**Exercise requirements:** Go to the line holding "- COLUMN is" in the entries below and write out exactly every line down to and including the line holding "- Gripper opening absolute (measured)".

Records contained in a dataset:

————————

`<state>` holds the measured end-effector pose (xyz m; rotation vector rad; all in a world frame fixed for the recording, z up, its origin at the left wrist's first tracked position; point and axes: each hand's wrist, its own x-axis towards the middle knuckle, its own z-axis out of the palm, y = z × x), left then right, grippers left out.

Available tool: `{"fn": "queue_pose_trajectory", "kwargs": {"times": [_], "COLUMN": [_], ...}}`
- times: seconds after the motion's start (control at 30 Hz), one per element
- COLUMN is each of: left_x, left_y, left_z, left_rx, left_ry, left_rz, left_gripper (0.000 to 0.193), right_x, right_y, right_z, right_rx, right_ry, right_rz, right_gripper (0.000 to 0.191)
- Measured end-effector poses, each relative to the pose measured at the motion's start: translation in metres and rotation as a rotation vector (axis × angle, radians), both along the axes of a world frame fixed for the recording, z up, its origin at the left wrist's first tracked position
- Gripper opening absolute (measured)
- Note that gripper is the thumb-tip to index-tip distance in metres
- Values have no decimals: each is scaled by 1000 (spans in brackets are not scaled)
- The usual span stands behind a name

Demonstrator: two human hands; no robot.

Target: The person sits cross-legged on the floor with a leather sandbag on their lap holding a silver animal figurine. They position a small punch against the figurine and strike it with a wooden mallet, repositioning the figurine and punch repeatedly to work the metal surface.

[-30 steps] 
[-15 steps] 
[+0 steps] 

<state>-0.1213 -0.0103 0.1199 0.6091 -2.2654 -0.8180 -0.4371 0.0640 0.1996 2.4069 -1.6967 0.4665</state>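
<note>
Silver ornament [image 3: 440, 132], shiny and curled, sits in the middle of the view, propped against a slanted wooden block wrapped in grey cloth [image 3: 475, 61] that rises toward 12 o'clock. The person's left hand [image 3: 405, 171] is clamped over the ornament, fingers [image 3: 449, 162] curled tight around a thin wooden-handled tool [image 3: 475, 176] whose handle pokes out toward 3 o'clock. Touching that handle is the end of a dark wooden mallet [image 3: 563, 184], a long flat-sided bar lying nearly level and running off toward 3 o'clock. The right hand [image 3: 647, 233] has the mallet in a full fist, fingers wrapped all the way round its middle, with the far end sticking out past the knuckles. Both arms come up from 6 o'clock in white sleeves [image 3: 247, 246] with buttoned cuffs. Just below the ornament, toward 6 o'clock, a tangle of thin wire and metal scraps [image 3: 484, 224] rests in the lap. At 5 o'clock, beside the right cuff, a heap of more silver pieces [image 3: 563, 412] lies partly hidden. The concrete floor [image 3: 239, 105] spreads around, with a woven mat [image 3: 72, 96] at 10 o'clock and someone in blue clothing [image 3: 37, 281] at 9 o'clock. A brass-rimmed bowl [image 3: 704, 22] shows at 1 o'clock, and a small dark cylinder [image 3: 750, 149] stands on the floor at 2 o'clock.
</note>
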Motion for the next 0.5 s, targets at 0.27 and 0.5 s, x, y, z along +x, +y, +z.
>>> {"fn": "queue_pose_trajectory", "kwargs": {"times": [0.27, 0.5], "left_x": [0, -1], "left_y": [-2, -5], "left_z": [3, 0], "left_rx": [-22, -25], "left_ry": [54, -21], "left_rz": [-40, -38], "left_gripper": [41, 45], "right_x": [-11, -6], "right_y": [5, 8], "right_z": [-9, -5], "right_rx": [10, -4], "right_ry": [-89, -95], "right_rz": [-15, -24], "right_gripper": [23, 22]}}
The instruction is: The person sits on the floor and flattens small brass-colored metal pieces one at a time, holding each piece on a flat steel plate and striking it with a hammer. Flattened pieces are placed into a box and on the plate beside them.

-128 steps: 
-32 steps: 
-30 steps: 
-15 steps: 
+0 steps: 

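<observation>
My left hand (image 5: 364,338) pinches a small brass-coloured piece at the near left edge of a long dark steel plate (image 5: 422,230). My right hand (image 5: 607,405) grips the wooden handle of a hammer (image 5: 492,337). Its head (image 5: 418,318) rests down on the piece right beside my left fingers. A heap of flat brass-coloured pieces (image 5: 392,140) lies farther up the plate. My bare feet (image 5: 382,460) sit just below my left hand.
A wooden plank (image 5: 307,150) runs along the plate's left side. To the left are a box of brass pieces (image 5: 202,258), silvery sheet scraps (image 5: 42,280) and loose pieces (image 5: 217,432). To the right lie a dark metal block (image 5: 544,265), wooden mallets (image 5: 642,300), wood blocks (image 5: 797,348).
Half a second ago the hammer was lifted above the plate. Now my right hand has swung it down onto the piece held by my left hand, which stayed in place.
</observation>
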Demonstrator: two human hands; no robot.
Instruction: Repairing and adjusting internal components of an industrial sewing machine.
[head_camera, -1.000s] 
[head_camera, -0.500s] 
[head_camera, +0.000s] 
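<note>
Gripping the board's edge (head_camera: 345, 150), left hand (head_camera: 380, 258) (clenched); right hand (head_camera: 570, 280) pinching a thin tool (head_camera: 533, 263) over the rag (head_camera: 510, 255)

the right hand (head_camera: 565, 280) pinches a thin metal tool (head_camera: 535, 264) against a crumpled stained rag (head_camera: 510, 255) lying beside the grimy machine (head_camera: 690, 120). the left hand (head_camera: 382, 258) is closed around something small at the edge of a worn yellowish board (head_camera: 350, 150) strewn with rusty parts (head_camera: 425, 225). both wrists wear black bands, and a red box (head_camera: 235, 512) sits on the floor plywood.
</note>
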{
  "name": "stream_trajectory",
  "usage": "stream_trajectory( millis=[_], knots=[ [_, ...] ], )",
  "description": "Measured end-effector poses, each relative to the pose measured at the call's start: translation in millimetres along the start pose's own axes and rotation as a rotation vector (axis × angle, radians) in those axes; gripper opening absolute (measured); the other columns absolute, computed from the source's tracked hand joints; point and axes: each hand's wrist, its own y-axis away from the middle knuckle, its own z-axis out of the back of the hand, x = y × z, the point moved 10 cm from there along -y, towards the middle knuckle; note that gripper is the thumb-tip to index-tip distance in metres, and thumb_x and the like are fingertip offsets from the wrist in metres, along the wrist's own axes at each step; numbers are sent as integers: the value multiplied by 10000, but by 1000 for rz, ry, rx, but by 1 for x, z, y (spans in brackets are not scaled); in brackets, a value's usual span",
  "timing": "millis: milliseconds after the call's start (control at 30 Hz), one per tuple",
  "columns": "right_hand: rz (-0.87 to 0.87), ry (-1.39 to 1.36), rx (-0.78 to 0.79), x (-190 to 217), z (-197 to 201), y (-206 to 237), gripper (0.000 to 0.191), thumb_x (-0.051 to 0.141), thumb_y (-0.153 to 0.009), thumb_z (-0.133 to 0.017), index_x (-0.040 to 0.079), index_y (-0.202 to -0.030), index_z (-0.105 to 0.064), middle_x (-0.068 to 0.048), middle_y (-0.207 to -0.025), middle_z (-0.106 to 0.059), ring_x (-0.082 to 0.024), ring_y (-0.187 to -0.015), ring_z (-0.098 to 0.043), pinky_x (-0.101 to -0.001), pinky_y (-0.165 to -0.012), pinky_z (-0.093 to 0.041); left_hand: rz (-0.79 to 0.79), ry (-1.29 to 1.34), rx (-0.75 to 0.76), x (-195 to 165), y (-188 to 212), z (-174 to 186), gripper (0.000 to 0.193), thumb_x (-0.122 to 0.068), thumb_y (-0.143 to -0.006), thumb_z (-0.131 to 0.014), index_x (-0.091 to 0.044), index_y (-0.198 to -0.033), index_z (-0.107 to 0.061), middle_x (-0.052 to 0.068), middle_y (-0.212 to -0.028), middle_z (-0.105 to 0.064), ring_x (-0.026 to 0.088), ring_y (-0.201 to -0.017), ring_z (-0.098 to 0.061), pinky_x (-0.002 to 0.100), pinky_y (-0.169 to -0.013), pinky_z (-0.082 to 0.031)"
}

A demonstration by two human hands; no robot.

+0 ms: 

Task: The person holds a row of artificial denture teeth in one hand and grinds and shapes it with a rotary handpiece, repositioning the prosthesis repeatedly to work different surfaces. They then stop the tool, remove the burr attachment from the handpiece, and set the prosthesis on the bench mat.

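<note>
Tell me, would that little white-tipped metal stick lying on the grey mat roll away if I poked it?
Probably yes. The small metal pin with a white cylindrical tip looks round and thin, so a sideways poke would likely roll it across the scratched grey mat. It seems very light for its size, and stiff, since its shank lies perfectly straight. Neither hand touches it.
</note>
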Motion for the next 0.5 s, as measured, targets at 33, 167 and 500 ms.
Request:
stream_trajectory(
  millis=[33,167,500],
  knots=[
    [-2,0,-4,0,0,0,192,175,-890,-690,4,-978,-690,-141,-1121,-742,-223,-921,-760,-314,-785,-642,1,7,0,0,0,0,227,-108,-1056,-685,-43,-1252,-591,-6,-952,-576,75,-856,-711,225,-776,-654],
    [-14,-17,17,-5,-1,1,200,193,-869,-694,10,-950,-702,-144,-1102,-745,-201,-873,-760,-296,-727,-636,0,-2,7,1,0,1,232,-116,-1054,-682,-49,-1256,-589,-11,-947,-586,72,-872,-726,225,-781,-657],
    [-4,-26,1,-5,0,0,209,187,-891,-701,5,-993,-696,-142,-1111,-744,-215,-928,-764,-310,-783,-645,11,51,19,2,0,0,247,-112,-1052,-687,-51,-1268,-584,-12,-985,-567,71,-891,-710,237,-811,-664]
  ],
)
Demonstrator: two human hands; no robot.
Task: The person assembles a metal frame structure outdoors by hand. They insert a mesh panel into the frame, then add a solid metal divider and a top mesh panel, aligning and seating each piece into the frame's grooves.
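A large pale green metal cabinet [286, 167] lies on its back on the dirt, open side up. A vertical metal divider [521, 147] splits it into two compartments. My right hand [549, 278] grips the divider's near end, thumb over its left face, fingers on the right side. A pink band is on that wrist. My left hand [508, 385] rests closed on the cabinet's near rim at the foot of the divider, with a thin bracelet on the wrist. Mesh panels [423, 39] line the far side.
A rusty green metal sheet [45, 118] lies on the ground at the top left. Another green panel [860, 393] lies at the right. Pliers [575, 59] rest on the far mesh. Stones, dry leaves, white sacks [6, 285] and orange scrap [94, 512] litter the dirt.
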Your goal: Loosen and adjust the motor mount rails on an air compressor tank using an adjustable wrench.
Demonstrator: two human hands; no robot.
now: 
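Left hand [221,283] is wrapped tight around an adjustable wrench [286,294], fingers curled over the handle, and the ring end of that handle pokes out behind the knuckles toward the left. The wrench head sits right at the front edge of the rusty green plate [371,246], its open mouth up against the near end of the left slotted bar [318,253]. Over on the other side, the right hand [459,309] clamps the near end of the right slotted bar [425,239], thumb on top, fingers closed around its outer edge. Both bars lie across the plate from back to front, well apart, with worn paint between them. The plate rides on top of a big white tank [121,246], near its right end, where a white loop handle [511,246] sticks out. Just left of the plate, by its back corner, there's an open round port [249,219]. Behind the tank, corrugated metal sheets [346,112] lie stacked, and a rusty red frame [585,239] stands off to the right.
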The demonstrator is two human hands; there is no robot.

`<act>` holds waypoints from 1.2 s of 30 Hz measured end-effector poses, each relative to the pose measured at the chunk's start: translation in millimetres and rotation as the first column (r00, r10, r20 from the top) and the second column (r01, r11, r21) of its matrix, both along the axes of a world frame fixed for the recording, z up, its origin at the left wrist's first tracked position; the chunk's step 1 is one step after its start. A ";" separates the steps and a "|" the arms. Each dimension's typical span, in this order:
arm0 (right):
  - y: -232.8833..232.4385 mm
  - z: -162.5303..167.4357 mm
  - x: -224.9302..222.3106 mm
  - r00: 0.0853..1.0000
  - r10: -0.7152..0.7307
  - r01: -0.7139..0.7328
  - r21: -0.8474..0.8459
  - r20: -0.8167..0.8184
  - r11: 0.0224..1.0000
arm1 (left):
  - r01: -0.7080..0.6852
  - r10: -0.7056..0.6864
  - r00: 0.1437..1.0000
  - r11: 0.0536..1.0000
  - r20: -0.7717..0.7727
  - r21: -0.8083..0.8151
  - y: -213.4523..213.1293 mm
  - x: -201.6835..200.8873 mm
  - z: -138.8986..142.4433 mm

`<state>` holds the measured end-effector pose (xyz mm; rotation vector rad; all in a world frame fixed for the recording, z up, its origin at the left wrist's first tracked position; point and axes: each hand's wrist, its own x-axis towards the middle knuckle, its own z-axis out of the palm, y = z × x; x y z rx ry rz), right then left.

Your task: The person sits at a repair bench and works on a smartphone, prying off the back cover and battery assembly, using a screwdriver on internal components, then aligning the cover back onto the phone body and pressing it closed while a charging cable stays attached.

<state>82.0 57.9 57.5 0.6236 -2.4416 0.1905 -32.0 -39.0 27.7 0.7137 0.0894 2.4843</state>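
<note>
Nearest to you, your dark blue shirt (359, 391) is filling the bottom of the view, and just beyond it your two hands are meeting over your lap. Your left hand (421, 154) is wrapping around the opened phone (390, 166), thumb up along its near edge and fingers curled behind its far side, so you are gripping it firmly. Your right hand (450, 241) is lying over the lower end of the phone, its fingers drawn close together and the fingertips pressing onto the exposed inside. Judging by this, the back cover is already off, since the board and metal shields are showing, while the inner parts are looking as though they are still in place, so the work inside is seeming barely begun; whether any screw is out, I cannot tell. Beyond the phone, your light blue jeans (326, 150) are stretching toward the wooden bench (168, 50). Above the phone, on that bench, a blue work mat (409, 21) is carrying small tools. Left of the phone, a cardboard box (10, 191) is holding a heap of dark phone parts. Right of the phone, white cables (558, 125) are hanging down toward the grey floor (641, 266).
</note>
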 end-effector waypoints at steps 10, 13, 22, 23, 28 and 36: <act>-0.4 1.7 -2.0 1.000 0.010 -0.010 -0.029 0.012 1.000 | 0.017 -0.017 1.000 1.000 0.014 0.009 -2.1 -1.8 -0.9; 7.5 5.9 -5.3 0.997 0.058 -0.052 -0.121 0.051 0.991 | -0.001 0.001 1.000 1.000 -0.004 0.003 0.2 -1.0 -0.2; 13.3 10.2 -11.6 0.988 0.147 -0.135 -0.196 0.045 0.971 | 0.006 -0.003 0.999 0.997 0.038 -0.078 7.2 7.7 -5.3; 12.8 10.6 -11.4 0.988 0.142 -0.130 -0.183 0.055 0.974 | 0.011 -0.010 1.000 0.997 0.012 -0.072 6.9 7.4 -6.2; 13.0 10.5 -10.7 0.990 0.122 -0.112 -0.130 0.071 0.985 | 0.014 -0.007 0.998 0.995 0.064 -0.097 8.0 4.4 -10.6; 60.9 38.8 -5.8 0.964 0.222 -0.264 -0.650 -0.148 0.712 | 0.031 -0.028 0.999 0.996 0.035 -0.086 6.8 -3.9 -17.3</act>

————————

**Answer to the exercise:**
- COLUMN is each of: left_x, left_y, left_z, left_rx, left_ry, left_rz, left_gripper (0.000 to 0.193), right_x, right_y, right_z, right_rx, right_ry, right_rz, right_gripper (0.000 to 0.191)
- Measured end-effector poses, each relative to the pose measured at the motion's start: translation in metres and rotation as a rotation vector (axis × angle, radians), both along the axes of a world frame fixed for the recording, z up, its origin at the left wrist's first tracked position
- Gripper opening absolute (measured)

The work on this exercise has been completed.